The above picture depicts what a cartomizer looks like on the inside. While the disposable e-cigarette cartridge of the past used a sponge to supply the heating coil with e-liquid from above, a cartomizer uses gauze wrapped around the heating coil. With less distance for the e-liquid to travel, the heating coil always stays wet. At a result, the e-cigarette produces much larger vapor clouds with no dry hits or off flavors.

The best part about cartomizers is that each one includes a new heating coil. When a cartomizer loses its flavor or stops producing vapor, you can start using a new one and expect the same experience that you had when you opened up your e-cigarette and used it for the first time.

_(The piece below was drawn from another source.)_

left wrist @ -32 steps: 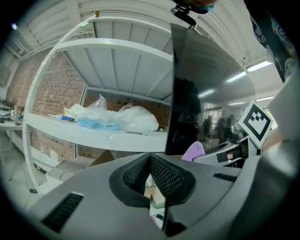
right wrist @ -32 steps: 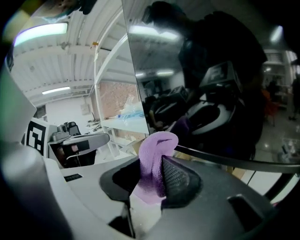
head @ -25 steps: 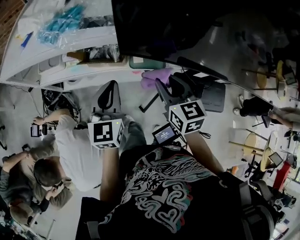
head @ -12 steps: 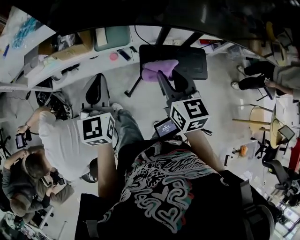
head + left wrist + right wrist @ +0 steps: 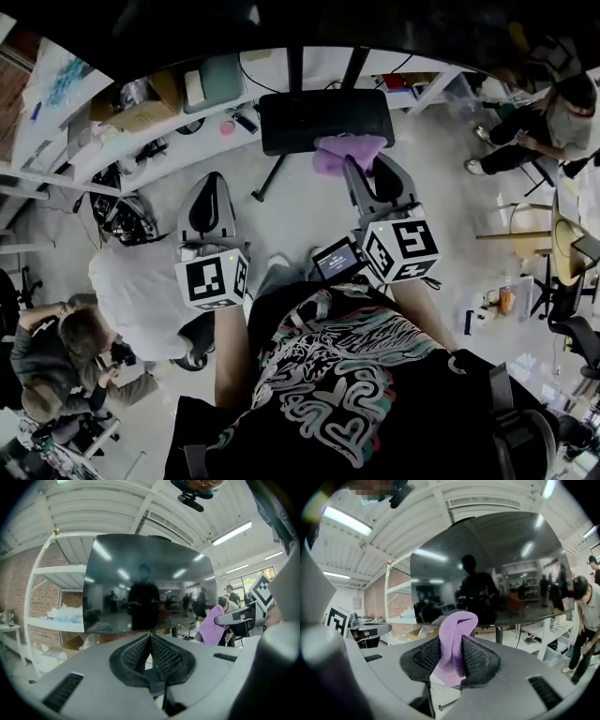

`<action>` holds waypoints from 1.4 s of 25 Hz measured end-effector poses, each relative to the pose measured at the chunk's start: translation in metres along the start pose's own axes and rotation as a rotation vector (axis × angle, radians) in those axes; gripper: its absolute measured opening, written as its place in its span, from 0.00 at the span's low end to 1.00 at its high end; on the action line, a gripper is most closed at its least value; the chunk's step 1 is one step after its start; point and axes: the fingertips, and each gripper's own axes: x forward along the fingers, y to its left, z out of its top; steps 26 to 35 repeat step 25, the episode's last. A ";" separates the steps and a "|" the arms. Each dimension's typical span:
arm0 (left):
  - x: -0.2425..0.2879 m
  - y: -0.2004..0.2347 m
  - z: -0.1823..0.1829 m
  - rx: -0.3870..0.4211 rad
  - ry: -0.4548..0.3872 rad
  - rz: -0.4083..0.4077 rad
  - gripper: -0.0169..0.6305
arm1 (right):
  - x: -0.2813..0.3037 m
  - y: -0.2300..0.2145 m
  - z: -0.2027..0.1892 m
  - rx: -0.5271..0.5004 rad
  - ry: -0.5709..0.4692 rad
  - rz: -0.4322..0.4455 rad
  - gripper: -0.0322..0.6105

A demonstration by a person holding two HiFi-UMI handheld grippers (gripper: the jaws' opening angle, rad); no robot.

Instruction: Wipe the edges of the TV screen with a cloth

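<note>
Right hand-held gripper point(image 5: 450, 645): my jaws clamped on cloth point(image 5: 457, 629), swung round to face TV point(image 5: 497, 573); wiping not begun. Left hand-held gripper point(image 5: 150, 641): closed, empty.

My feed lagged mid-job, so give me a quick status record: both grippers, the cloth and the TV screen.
left gripper: jaws together, nothing between them
right gripper: shut on purple cloth, whose folded end sticks out past the jaws
TV screen: dark, reflective, in front of both grippers
cloth to screen contact: cannot tell
</note>
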 end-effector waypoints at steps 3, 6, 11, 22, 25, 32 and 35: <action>-0.015 -0.007 0.010 0.003 -0.028 -0.008 0.05 | -0.021 0.002 0.006 -0.020 -0.021 -0.020 0.27; -0.027 -0.011 0.017 0.018 -0.033 -0.026 0.05 | -0.034 0.007 0.006 -0.011 -0.032 -0.053 0.27; -0.045 -0.020 0.026 0.021 -0.040 -0.044 0.05 | -0.060 0.013 0.009 -0.001 -0.040 -0.073 0.27; -0.046 -0.020 0.036 0.029 -0.060 -0.070 0.05 | -0.069 0.018 0.015 -0.031 -0.049 -0.107 0.27; -0.054 -0.028 0.040 0.036 -0.058 -0.079 0.05 | -0.080 0.019 0.016 -0.025 -0.056 -0.110 0.27; -0.054 -0.028 0.040 0.036 -0.058 -0.079 0.05 | -0.080 0.019 0.016 -0.025 -0.056 -0.110 0.27; -0.054 -0.028 0.040 0.036 -0.058 -0.079 0.05 | -0.080 0.019 0.016 -0.025 -0.056 -0.110 0.27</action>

Cartomizers Helped Vaping Reach the Mainstream

Without cartomizers, there’d have been little chance for vaping to reach the level of mainstream popularity that it enjoys today. If you read vaping message boards in 2010, you’d find post after post from people who couldn’t get enough nicotine or wanted to know why their e-cigarettes tasted so bad. You’d even find posts from people having trouble getting their e-cigarettes to work at all. Can you imagine what it was like for an early adopter who wanted so badly to find an alternative to smoking that he or she would put up with an e-cigarette that barely worked at all?

Cartomizers gave us exactly what most people expect with consumer electronics: They gave us devices that just worked. Screw a cartomizer into a battery, and you’ll get vapor. Cartomizers made vaping simple, predictable and reliable. Without them, the vaping industry as we know it might not exist today.